Task statement | Where the string "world" occurs in a line of the data below, that line should be copied.

Dataset content |

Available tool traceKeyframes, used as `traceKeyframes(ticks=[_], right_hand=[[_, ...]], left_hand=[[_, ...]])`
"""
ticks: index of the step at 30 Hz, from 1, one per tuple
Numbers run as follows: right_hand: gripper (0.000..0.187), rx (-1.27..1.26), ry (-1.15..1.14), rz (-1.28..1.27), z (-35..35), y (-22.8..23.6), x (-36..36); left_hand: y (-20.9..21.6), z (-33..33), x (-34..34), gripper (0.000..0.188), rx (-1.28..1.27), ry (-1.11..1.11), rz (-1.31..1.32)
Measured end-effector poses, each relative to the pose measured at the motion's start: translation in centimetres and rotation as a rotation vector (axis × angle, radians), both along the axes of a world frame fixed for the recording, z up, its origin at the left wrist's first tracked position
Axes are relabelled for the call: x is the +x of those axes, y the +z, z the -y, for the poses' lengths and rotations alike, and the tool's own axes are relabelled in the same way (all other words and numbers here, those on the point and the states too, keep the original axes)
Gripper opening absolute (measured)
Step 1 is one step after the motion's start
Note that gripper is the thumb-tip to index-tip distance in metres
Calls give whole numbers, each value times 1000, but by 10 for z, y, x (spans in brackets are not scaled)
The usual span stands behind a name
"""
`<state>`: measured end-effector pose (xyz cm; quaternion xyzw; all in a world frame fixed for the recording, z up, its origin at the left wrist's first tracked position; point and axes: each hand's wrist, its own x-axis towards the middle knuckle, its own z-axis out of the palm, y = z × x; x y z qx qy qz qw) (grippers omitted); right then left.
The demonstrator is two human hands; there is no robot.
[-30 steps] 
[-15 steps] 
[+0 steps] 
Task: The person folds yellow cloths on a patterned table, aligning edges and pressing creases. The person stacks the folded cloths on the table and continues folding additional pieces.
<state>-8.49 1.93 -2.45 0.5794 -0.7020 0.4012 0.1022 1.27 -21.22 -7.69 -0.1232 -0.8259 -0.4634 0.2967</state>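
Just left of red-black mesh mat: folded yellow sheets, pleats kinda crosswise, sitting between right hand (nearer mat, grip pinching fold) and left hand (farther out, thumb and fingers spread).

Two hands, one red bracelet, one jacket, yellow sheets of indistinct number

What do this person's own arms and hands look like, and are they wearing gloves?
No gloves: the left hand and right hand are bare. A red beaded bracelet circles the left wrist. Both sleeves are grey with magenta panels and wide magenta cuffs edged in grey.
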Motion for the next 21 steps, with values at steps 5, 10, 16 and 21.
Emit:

Solution for this task |
Measured end-effector poses, each relative to the pose measured at the motion's start: translation in centimetres and rotation as a rotation vector (axis × angle, radians), both along the axes of a world frame fixed for the recording, z up, its origin at the left wrist's first tracked position
`<state>`: measured end-effector pose (xyz cm; quaternion xyzw; all in a world frame fixed for the recording, z up, its origin at the left wrist's first tracked position; point and axes: each hand's wrist, its own x-axis towards the middle knuckle, its own z-axis out of the palm, y = z × x; x y z qx qy qz qw) (grippers omitted); right then left.

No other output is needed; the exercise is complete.